Für die Freiheitlichen ist die ÖVP nur für eine Mehrheit im Hohen Haus nützlich. In der Volkspartei hadert man weiter mit Kickl – und immer wieder warnt man einander, dass es Neuwahlen geben könnte
ANALYSE DER WOCHE
Bei den laufenden Regierungsverhandlungen ist die Regel, was in der Vergangenheit die Ausnahme war, sofern es zu einem Abschluss kam: Man lässt einander wissen, dass es Neuwahlen geben könnte, ja, dass man dafür gerüstet sei; oder dass man sich nicht davor fürchte. FPÖ-Chef Herbert Kickl hat ersteres genau genommen schon getan, als er den geschäftsführenden ÖVP-Obmann Christian Stocker zu Gesprächen einlud. Dessen Generalsekretär Alexander Pröll hat zweiteres vor wenigen Tagen bekräftigt.
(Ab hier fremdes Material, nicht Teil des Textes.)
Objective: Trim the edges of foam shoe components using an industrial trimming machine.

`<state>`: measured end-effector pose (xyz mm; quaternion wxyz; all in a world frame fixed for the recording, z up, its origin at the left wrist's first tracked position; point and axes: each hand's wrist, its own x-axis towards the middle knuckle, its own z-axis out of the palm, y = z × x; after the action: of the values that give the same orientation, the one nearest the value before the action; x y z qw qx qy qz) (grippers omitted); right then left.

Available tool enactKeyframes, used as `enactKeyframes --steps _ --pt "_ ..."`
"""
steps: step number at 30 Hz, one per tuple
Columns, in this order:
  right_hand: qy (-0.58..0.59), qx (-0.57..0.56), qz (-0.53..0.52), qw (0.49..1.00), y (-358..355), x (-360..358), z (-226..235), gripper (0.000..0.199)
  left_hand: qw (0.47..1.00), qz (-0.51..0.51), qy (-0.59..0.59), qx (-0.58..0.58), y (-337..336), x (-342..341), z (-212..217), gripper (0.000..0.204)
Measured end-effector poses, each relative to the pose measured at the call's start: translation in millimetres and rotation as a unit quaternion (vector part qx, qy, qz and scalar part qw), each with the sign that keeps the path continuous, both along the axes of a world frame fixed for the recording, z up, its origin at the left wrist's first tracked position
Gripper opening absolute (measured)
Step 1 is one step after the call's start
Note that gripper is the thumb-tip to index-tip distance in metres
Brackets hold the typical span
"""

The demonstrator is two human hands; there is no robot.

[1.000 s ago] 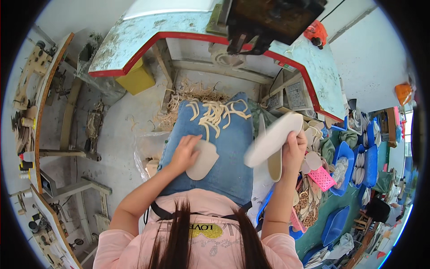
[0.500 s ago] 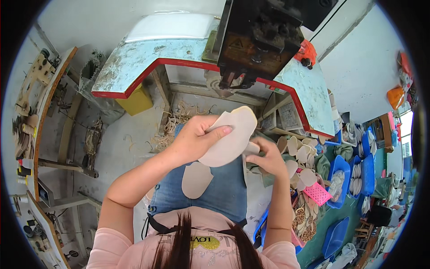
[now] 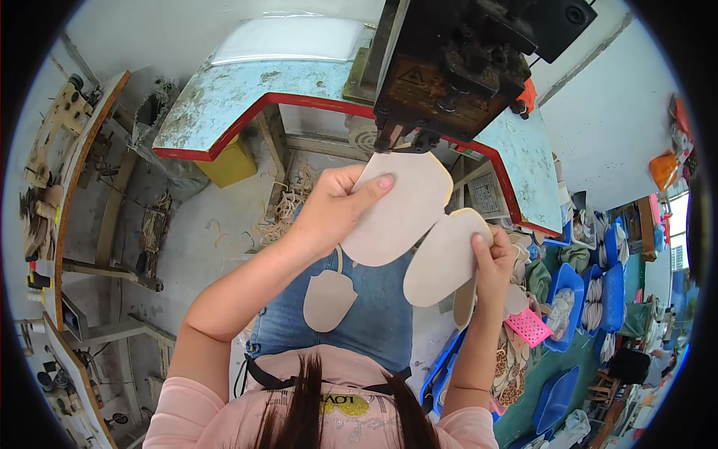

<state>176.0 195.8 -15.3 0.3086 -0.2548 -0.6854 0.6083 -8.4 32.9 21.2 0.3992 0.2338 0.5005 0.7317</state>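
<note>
Left hand (image 3: 336,209) pinching a pale sole (image 3: 404,206), thumb on top. Right hand (image 3: 493,266) pinching a narrower sole (image 3: 437,262) by its outer edge, thumb on the face; another piece (image 3: 464,303) hangs just under it, grip on that one unclear. Change vs half a second ago: right hand was tucked in by the pale sole's edge, now it's out to the right with its sole in full view; pale sole has gone up, top edge now at the underside of the black machine head (image 3: 449,82). Can't tell if it touches. My read: soles being worked as separate pieces, pale one now at the machine; the two look close to meeting at one corner, so worth watching for a snag. Short piece (image 3: 329,301) unmoved on the jeans (image 3: 381,299). Further out: blue tabletop (image 3: 224,105) with red edge, yellow bin (image 3: 232,163) below, pink basket (image 3: 529,327) and blue tubs (image 3: 566,292) off right.
</note>
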Motion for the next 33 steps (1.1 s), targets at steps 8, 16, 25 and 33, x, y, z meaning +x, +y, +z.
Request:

Man macht es sich zu einfach, wenn man das ausschließlich auf das Offensichtliche zurückführt: Natürlich erhöht Kickl so den Druck auf eine schier am Boden liegende ÖVP, bei den Verhandlungen Zugeständnisse zu seinen Gunsten zu machen. Und selbstverständlich versuchen Stocker und Pröll so, demonstrativ selbstbewusst gegenzuhalten.
Es geht jedoch um mehr: Freiheitliche sind überzeugt, dass jetzt ihr Jahrzehnt beginnt und die Volkspartei dabei nur für eine Mehrheit auf parlamentarischer Ebene nützlich ist. Im Übrigen hat Kickl nicht vergessen, dass sie die Zusammenarbeit 2019 in Folge der Ibiza-Affäre aufkündigte und es zu Neuwahlen kam. Damals musste er als Innenminister gehen und dafür könnte er sich rächen, so die Befürchtung gerade auch in einer ÖVP, die in Umfragen nur noch 18 Prozent hält, während die FPÖ bereits auf 37 Prozent davongezogen ist.
Und schließlich: In der ÖVP hat man sich noch lange nicht damit abgefunden, das Kanzleramt ausgerechnet an Kickl abgeben zu müssen, den Stocker und andere bis vor wenigen Wochen als „Sicherheitsrisiko“ abgelehnt haben. Klar: Auf die Schnelle wird sie das kaum rückgängig machen können. Sie würde es jedoch gerne – und das wiederum zählt zu all den Dingen, die einer allfälligen Koalition im Weg stehen, die lange hält.